WHAT YOU ARE ASKED TO DO:
Records follow. Select each line holding "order".

INFORMATION GIVEN:
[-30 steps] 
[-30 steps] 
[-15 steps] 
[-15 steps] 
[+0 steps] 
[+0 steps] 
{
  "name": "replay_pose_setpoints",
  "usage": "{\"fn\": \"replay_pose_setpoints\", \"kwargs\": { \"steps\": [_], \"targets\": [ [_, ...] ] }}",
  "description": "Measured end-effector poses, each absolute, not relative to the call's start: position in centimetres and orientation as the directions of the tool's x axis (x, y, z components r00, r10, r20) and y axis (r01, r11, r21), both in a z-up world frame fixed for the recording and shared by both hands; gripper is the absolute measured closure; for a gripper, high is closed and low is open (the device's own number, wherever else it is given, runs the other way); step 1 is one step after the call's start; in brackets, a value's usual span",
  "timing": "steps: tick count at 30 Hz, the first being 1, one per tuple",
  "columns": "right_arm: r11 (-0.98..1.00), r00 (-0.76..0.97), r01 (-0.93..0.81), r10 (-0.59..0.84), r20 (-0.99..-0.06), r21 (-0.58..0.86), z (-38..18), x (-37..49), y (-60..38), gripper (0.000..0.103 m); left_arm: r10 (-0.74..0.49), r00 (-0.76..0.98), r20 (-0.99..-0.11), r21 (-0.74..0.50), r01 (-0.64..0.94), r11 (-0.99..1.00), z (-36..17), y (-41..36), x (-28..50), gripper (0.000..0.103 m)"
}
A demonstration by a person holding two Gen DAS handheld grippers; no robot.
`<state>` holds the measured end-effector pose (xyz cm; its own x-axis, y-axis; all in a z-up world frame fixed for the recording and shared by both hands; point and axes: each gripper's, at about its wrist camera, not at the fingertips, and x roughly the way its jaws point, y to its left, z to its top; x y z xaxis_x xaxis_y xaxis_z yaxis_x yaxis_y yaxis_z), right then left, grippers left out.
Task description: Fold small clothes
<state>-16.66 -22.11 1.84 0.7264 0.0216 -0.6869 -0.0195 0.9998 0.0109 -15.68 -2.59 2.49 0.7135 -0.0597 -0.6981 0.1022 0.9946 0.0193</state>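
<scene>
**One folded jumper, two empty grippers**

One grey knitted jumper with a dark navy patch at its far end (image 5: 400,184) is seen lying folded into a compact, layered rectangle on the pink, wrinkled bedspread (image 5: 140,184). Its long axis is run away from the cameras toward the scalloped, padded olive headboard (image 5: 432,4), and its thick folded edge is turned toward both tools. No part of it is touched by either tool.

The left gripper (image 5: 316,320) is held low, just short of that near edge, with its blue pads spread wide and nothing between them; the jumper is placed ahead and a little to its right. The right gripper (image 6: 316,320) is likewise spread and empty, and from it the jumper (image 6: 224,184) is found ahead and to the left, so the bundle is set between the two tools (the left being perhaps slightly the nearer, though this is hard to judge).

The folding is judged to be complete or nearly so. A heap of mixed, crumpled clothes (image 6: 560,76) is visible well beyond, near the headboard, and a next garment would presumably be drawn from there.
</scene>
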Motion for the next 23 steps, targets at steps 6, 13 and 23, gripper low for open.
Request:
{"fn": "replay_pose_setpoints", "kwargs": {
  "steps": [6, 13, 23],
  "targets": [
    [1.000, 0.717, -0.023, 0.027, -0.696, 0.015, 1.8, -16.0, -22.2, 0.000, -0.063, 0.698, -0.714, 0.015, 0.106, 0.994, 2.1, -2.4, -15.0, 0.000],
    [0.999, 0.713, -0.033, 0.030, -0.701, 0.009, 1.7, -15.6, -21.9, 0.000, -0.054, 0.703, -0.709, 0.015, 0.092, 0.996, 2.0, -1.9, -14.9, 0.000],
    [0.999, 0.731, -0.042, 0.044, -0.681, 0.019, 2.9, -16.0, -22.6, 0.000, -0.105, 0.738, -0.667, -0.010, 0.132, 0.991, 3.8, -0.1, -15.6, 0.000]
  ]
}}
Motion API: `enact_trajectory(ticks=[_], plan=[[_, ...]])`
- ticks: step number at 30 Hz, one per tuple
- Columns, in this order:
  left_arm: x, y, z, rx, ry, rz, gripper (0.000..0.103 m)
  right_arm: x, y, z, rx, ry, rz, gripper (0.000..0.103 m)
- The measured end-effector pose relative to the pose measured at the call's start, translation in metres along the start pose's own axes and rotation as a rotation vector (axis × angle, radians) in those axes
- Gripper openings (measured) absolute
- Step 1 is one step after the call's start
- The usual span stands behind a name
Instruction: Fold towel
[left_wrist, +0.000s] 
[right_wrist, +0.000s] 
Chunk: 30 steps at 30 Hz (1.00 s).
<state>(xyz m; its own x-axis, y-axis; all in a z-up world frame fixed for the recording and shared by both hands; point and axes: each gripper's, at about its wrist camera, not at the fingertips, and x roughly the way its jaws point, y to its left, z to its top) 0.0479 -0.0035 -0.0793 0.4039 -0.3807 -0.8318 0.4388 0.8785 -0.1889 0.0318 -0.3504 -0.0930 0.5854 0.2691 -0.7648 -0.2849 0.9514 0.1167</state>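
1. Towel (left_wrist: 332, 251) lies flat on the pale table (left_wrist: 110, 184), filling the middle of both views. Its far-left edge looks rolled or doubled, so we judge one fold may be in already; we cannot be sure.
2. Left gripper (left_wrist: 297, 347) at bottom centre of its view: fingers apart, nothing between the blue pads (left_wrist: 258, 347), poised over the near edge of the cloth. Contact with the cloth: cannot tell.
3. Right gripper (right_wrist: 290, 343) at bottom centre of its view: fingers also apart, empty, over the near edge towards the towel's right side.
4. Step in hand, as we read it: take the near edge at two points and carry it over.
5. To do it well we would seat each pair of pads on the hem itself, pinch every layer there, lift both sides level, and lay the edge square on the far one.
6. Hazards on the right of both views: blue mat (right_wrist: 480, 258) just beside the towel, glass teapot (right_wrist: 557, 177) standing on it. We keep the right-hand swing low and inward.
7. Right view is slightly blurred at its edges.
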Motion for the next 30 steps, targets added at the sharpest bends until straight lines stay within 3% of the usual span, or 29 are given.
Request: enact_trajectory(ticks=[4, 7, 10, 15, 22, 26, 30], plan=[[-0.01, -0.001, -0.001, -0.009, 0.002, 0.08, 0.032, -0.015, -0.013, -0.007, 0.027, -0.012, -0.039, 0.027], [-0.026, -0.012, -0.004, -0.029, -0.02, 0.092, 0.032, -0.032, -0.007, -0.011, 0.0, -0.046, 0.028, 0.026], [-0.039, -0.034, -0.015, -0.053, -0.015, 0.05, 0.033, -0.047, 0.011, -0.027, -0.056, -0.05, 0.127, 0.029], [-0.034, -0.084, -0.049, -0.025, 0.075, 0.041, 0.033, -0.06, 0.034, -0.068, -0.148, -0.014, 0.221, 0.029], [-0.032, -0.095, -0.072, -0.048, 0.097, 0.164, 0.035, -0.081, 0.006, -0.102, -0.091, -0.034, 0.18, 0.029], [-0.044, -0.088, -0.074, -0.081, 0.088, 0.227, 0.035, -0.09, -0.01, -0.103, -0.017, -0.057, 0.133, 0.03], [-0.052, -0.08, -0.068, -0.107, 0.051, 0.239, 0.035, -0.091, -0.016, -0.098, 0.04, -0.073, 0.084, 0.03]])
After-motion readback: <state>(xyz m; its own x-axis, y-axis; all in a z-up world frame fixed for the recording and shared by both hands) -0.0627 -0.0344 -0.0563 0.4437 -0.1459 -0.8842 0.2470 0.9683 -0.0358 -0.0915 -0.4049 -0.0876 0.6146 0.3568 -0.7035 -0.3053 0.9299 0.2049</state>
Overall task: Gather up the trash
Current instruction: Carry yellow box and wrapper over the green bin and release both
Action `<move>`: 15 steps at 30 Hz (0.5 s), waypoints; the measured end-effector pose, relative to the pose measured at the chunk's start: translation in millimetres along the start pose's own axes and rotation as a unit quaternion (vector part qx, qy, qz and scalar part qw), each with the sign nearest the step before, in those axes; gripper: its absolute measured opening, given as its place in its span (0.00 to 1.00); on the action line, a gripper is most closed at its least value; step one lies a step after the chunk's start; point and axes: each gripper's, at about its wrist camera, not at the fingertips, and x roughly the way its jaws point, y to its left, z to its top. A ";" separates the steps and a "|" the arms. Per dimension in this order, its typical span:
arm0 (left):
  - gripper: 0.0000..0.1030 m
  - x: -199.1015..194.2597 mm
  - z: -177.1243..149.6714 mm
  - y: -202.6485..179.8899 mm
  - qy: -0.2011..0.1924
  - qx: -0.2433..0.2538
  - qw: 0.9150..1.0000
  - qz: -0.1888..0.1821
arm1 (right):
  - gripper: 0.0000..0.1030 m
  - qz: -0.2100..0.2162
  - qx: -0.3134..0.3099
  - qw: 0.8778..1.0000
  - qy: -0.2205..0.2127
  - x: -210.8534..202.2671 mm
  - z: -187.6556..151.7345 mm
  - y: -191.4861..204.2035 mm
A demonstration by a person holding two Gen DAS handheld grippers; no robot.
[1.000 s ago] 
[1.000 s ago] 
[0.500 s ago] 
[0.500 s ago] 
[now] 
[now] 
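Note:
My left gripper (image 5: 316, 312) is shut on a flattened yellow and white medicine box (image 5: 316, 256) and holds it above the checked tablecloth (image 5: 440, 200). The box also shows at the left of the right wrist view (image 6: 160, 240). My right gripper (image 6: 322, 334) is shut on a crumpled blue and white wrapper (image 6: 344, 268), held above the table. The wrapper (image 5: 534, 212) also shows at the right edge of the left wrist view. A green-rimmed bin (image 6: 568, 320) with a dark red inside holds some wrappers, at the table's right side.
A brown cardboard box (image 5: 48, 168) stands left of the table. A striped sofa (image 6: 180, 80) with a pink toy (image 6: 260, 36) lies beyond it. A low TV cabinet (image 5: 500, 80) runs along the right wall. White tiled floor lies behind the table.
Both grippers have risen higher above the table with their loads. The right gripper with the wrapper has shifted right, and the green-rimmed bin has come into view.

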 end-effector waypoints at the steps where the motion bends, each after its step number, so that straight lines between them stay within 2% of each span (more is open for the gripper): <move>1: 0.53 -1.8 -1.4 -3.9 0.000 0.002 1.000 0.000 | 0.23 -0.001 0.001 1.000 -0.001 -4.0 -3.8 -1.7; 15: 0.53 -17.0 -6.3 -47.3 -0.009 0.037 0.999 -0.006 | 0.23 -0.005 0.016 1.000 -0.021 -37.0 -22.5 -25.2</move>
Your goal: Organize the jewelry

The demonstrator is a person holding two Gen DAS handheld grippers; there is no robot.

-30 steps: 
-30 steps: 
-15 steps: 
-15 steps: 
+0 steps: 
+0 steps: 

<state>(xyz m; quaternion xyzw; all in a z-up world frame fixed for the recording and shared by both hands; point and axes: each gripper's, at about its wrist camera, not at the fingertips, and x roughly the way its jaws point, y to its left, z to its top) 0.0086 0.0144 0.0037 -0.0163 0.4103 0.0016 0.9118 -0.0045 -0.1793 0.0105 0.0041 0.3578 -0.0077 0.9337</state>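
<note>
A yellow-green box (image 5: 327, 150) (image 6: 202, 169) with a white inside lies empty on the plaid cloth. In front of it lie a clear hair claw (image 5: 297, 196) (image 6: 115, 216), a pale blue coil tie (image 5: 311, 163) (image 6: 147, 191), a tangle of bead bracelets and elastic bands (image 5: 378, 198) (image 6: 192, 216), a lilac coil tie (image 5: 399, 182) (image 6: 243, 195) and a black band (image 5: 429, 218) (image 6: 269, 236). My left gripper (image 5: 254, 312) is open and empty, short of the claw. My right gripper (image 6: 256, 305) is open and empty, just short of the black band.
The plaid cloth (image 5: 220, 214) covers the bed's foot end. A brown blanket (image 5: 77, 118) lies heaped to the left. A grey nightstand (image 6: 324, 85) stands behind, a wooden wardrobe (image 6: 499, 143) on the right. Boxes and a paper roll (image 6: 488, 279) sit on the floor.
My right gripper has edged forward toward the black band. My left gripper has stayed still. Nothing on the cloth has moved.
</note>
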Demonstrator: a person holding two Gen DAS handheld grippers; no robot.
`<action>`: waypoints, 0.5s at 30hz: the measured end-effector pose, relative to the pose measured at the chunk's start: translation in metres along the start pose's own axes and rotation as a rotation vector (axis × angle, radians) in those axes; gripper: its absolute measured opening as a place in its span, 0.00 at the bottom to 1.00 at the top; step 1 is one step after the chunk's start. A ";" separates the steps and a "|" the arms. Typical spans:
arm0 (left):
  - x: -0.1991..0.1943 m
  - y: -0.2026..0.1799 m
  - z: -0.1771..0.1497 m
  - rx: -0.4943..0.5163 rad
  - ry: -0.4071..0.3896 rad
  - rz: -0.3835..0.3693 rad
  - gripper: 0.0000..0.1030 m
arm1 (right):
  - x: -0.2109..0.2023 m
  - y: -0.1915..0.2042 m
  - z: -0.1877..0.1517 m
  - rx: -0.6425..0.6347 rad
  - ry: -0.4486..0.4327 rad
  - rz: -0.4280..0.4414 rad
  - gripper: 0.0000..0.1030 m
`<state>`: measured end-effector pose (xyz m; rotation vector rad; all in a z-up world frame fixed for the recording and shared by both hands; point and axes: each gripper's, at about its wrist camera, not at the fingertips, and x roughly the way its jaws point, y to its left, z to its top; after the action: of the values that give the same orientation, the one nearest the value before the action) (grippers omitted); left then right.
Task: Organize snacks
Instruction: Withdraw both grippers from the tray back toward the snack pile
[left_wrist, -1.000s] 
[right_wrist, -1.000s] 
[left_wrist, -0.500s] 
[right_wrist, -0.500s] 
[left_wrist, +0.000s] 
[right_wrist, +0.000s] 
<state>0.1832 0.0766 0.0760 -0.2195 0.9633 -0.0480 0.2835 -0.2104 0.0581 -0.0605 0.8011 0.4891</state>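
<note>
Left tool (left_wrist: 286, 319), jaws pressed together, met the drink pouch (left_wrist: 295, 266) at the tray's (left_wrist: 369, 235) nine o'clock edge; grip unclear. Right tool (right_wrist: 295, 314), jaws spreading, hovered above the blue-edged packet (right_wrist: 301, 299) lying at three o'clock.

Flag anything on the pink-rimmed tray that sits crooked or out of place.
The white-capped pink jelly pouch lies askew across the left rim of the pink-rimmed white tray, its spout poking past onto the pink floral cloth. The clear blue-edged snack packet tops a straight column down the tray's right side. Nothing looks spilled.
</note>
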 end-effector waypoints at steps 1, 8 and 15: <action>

RESPONSE:
- Columns, in this order:
Action `<move>`: 15 steps at 30 Hz (0.5 s), waypoints; the measured end-effector pose, relative to the pose measured at the chunk's start: translation in millimetres along the start pose's own axes and rotation as a unit quaternion (vector part qx, qy, qz and scalar part qw), each with the sign nearest the step before, in those axes; gripper: its absolute measured opening, given as its place in its span (0.00 to 1.00); on the action line, a gripper is most closed at its least value; step one lies a step after the chunk's start; point and axes: each gripper's, at about its wrist camera, not at the fingertips, and x roughly the way its jaws point, y to its left, z to its top. A ";" separates the steps and a "|" the arms. Per dimension in this order, its typical span:

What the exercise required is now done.